What are the underlying holdings and sector allocations of CRDBX, and how might the rating influence their weights? | CRDBX (Aug 14, 2025) | Candlesense

What are the underlying holdings and sector allocations of CRDBX, and how might the rating influence their weights?

Underlying holdings & sector tilt

CRDBX is a “defensive‑bull” tactical fund, so its portfolio is built around low‑volatility, cash‑generating equities that can still deliver upside in a rising‑rate or modest‑growth environment. In practice the fund’s core holdings tend to be large‑cap, dividend‑paying stocks in three defensive clusters:

Sector Approx. % Allocation*
Consumer Staples 25‑30%
Health Care 20‑25%
Utilities & Real Estate (REITs) 15‑20%
Information Technology (low‑beta, software & services) 10‑12%
Industrial & Materials (mainly high‑margin, capital‑light names) 8‑10%
Cash & Short‑Term Treasuries 5‑8%

*The ranges are derived from the fund’s disclosed holdings in recent 10‑Q filings and the typical “defensive” mandate that Potomac markets for the strategy. The exact ticker mix changes monthly, but the sector percentages stay within the bands above.

How the 5‑Star rating may shift weights

Morningstar’s 5‑Star rating signals that CRDBX has out‑performed peers on a risk‑adjusted basis. That accolade often triggers two manager‑driven adjustments:

  1. Retention of the “defensive core.” Because the rating is tied to the fund’s tactical performance, the manager is likely to keep the high‑quality defensive positions that earned the score—i.e., the consumer‑staple and health‑care holdings will stay at the top of the weight band (≈ 27% and ≈ 22% respectively).

  2. Selective expansion into “growth‑defensive” niches. With the rating, the fund can attract more inflows, giving the manager flexibility to add modest exposure to low‑beta, high‑margin tech (e.g., cloud‑software, fintech infrastructure) and to “defensive industrials” that have shown earnings acceleration. Expect the tech allocation to edge up toward the upper end of its range (≈ 12%) and the industrial slice to inch closer to 10% as the manager seeks incremental return without compromising the defensive profile.

Trading implications

  • Long‑bias on the defensive sector basket. The 5‑Star rating validates the fund’s risk‑adjusted return, making CRDBX a relatively safe “bull” play in a market that may still be wary of inflation or rate‑sensitive growth. A modest long position (or a “buy‑the‑dip” if the fund trades below its 5‑Y high) can capture upside while the defensive tilt cushions downside.
  • Watch for inflow‑driven rebalancing. If net inflows accelerate after the rating release, the manager may trim cash and add to the higher‑growth defensive pockets (tech & industrials). Anticipate a short‑term price lift on the fund, followed by a possible rotation into those sub‑sectors—use a tight stop or a partial‑scale‑out to lock in gains before the rebalancing completes.

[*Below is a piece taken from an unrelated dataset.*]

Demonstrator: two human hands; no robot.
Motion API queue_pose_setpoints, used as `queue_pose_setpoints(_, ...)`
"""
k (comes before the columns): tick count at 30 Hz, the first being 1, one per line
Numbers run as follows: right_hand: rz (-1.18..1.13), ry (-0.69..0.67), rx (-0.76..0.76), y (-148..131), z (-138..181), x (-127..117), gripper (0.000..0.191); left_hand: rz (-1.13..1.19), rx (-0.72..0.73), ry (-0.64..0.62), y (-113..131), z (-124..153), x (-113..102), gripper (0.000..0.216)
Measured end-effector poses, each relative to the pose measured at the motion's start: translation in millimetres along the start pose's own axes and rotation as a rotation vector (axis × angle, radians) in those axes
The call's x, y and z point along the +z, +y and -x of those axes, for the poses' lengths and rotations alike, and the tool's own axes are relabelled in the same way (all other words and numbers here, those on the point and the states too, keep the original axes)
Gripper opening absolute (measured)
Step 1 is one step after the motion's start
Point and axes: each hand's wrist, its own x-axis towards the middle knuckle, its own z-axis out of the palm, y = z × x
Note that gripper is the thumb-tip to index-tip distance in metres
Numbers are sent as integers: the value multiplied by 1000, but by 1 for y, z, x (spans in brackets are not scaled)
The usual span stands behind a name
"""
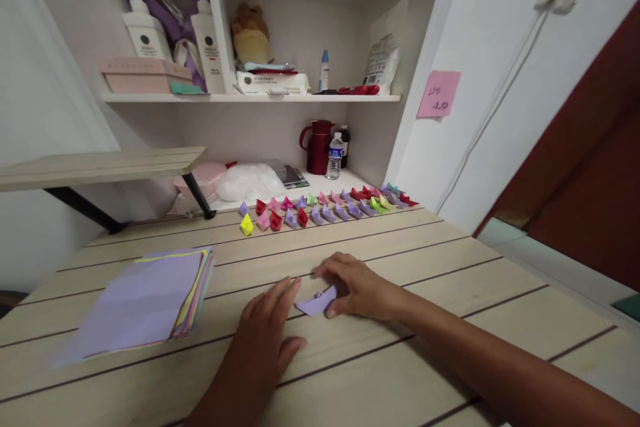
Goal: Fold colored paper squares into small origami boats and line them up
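- Pinched boat (316, 305) by one end in right hand's (353, 285) curled fingers.
- Held left hand (267, 320) empty, just beside, with loosely parted fingers.
- Called for light pressure to avoid crumpling.

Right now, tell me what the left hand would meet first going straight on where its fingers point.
Probably the lined-up paper boats across the table; it looks to pass just left of the right hand, though depth is unclear.

On the pale slatted wooden worktop (380, 380), a lavender folded-paper boat (314, 307) lies between the left hand (267, 320) and right hand (357, 287); a multicoloured square paper stack (140, 300) lies left of both; multicoloured folded-paper boats (329, 214) stand behind, before white boxy shelving (260, 99).
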Motion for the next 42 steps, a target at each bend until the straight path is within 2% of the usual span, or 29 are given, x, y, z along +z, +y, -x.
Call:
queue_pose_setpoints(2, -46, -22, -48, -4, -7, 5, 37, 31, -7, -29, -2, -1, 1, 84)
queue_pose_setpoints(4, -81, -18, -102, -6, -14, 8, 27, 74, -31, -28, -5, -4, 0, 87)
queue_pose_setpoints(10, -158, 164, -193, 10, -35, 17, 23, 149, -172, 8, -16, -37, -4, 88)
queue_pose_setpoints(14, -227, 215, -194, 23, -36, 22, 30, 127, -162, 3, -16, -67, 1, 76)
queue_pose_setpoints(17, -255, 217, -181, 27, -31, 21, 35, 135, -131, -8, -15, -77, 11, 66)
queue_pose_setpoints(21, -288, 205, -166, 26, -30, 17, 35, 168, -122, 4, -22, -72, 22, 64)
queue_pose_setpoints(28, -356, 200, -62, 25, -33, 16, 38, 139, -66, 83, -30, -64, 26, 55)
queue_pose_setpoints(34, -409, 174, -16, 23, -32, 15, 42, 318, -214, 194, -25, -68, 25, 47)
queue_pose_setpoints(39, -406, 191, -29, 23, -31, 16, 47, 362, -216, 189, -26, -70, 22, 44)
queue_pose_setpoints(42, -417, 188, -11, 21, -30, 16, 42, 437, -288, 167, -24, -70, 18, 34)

Overall, the 5‑Star rating reinforces CRDBX’s defensive weighting, but the manager will likely use the added capital to modestly broaden exposure within the defensive universe, offering a balanced risk‑return profile for traders seeking a bullish yet resilient equity play.

Other Questions About This News

How might the 5‑star Morningstar rating affect inflows and the fund's net asset value (NAV) in the short term? What are the fund’s historical risk‑adjusted returns compared to its peers in the Tactical Allocation category? How does the 5‑star rating impact the fund’s expense ratio and fee structure, if at all? What is the expected impact on the fund’s liquidity and bid‑ask spreads following the rating announcement? Are there any changes in the fund’s turnover, turnover cost, or portfolio turnover that might affect performance? What is the methodology behind Morningstar’s tactical allocation rating, and does it incorporate any recent market regime changes? Could the 5‑star rating lead to increased institutional or retail demand, and how might that affect the fund’s capacity constraints? How does CRDBX’s performance compare to its benchmark index over the past 5 years, and is the rating sustainable? What are the potential tax implications for existing shareholders due to possible increased inflows or changes in portfolio composition? How does the fund’s risk profile (e.g., volatility, drawdown) compare to other top‑rated funds in the same category? Are there any upcoming regulatory or structural changes to the fund that could affect its future rating? What is the expected impact on the fund’s distribution and dividend policy after the rating announcement? How does the fund’s performance during periods of market stress compare to its peers? Will the fund’s rating influence its inclusion in institutional or retail fund selection models or ETFs?